Ships Sailing Through Deserts
Maritime navigation faces the same problem with higher collision stakes. In March 2026, analysts identified 35 different clusters of ships with disrupted GPS coordinates in waters off Iran, the UAE, and Qatar. Automatic Identification Systems showed vessels "teleporting" inland, spinning in circles, or drifting far off established routes.
Ships use AIS to avoid one another. When a 300-meter tanker carrying hundreds of thousands of tonnes of oil shows up on other ships' displays in the wrong location—or doesn't show up at all—the collision risk spikes, especially at night or in poor visibility. Iran is strongly suspected of causing disruption in the Strait of Hormuz, using jamming tools likely produced domestically or sourced from Russia or China. Similar patterns in the Baltic Sea have created what analysts call a "Bermuda Triangle" effect on navigation.
The vulnerability extends beyond transportation. Financial trading systems use GPS time signals for high-frequency trading synchronized to sub-microsecond precision. Spoofing those signals could allow attackers to exploit time discrepancies for profit. Critical infrastructure timing and communications depend on the same signals.

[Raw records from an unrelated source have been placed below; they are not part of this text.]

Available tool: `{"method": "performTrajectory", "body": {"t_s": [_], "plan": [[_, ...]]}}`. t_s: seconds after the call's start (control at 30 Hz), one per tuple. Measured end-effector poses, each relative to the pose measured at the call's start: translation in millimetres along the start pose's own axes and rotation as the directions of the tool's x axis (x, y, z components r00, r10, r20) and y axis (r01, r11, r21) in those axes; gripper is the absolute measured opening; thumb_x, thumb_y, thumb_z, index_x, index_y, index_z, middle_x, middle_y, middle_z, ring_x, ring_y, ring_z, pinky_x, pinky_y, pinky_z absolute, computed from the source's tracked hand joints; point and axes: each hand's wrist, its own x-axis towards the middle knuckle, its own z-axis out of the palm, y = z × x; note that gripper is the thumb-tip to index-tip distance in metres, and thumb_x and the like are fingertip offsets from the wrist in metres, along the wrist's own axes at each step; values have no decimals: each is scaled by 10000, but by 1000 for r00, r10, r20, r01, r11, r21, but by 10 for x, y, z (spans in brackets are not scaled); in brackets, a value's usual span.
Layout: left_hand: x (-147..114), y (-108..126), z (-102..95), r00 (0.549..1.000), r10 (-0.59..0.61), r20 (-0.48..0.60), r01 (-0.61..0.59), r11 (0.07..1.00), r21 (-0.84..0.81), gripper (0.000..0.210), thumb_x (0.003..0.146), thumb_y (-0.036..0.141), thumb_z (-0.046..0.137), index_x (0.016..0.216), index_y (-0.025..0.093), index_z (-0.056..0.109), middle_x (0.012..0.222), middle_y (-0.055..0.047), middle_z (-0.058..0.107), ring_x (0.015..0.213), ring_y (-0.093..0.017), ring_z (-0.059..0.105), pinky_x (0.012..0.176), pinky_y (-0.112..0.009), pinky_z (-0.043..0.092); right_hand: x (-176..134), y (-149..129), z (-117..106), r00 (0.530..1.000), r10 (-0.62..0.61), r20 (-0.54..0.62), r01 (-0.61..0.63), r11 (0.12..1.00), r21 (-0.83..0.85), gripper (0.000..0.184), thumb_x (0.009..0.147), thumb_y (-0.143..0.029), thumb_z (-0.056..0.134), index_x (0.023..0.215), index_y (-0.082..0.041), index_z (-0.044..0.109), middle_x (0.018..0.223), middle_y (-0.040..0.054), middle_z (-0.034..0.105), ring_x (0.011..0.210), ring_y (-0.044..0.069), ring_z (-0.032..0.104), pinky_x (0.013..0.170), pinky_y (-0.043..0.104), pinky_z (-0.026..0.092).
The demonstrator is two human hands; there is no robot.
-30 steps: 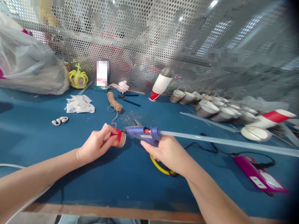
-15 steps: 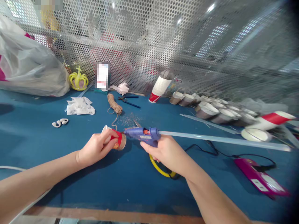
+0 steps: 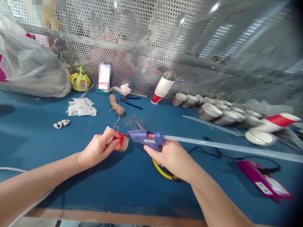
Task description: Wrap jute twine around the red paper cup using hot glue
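My left hand (image 3: 100, 148) is closed on a red and white paper cup (image 3: 122, 141) lying on its side, with brown twine wound around its base end. A strand runs from the cup to a bundle of twine (image 3: 116, 105) behind it. My right hand (image 3: 169, 154) grips a blue hot glue gun (image 3: 149, 138), its nozzle close to the wound end of the cup; whether they touch I cannot tell. A long clear glue stick (image 3: 213, 144) sticks out of the gun's back. Under the gun lie scissors with a yellow handle (image 3: 162, 171), partly hidden.
Pliers (image 3: 131, 102), white tissue (image 3: 82, 107) and a stack of paper cups (image 3: 163, 88) lie toward the perforated screen. Several small wrapped buckets (image 3: 210, 111) stand at right, near a purple power strip (image 3: 265, 179). A plastic bag (image 3: 33, 63) sits at left.
The glue gun has shifted slightly right and its back end has dipped, with the glue stick tilting lower. My left hand and the cup stay nearly in place.
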Motion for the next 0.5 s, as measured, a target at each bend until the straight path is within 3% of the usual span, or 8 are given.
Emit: {"method": "performTrajectory", "body": {"t_s": [0.23, 0.5], "plan": [[31, -2, 5, 991, -132, 2, 132, 990, -48, 131, 860, 255, 394, 917, 180, 486, 666, 28, 595, 514, -74, 484, 529, -175, 391, -96, 87, 27, 999, -37, -8, 36, 995, -90, 221, 782, -362, 467, 728, -185, 588, 580, -4, 600, 518, 136, 532, 514, 239, 413], [44, -6, 10, 981, -195, -21, 193, 980, -55, 130, 853, 284, 411, 882, 179, 483, 591, 49, 542, 465, -67, 418, 461, -158, 338, -124, 58, 32, 998, -67, 1, 66, 991, -118, 205, 794, -340, 461, 736, -194, 594, 631, -5, 616, 548, 131, 538, 563, 235, 426]]}}
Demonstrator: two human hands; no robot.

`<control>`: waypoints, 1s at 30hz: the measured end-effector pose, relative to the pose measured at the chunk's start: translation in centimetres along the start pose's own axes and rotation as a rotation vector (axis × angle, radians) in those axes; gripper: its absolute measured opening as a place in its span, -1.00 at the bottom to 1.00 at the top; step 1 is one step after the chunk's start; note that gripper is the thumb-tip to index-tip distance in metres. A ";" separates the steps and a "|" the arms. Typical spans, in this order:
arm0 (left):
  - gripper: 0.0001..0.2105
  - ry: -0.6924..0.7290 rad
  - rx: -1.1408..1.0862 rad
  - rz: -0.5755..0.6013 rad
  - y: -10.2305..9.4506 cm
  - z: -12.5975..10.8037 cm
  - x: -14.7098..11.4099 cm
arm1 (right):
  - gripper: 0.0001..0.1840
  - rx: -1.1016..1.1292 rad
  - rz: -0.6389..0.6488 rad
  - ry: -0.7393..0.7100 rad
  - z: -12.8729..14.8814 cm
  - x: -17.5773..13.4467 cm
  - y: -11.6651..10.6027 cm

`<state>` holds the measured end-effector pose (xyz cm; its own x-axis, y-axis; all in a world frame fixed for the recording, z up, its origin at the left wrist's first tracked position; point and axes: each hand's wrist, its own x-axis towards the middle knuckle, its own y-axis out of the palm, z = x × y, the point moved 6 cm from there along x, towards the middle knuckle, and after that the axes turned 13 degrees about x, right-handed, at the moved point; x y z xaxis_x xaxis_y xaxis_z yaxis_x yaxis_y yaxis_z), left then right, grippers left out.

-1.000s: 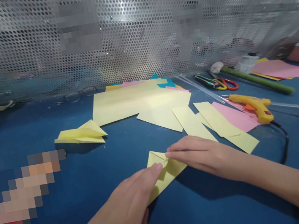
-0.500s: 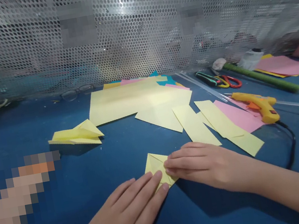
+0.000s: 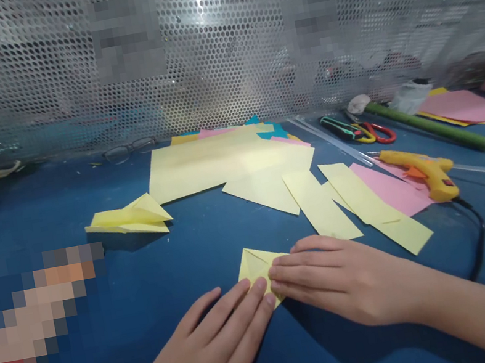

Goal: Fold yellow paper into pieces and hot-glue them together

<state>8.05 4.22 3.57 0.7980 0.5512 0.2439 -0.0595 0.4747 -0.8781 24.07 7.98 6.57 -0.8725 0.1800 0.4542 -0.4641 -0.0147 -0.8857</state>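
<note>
A small folded piece of yellow paper (image 3: 255, 263) lies on the blue table in front of me, creased into a shape with a pointed top corner. My left hand (image 3: 224, 328) rests over its lower left edge, fingers stretched out with the tips pressing on it. From the right, my right hand (image 3: 334, 278) lies across the paper's right side, its fingers straight and side by side; the thumb is hidden. Both sets of fingertips nearly meet and cover part of the folds. A folded yellow paper plane (image 3: 129, 219) sits farther left.
Large yellow sheets (image 3: 202, 166) and yellow strips (image 3: 322, 208) lie beyond my hands, with pink paper (image 3: 394, 189) beside them. At right are a yellow glue gun (image 3: 435, 172), scissors (image 3: 379, 132) and a green stem (image 3: 429, 123). A perforated metal screen (image 3: 219, 48) stands behind. Glasses (image 3: 130, 150) lie nearby.
The view has shifted slightly, moving everything a little to the right. Both hands stay on the folded paper, with the right fingers hiding slightly more of its right side.
</note>
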 end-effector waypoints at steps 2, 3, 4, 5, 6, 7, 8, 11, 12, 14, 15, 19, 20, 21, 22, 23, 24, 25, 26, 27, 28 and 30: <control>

The Arms Race Nobody Wanted
Militaries have access to M-Code GPS—an encrypted, authenticated version far more resistant to spoofing than the civilian signals everyone else uses. The gap between military and civilian resilience is widening just as civilian dependence on GPS deepens.
Alternative technologies are emerging. Companies are developing Radio Frequency Geolocation, inertial navigation using gyroscopes and accelerometers, optical imagery matching, and even star-mapping for position determination. Raytheon UK produces Landshield, an anti-jam antenna system about the size of a hockey puck that uses multiple channels to overcome interference. The company reports "quite an increase in demand."
One expert predicts we'll eventually look back on open GPS signals the way we now view unencrypted wi-fi: "God, we were mad, that was really not a smart move." The transition to more secure alternatives seems inevitable. The question is how much damage accumulates before it happens, and whether the global navigation infrastructure can evolve faster than the military incentives to disrupt it.
For now, pilots crossing certain regions know to expect their instruments to lie. They've learned to recognize the signs: sudden position jumps, clock anomalies, systems disagreeing with each other. Flying has always required trusting your instruments. GPS spoofing has added a new skill: knowing when not to.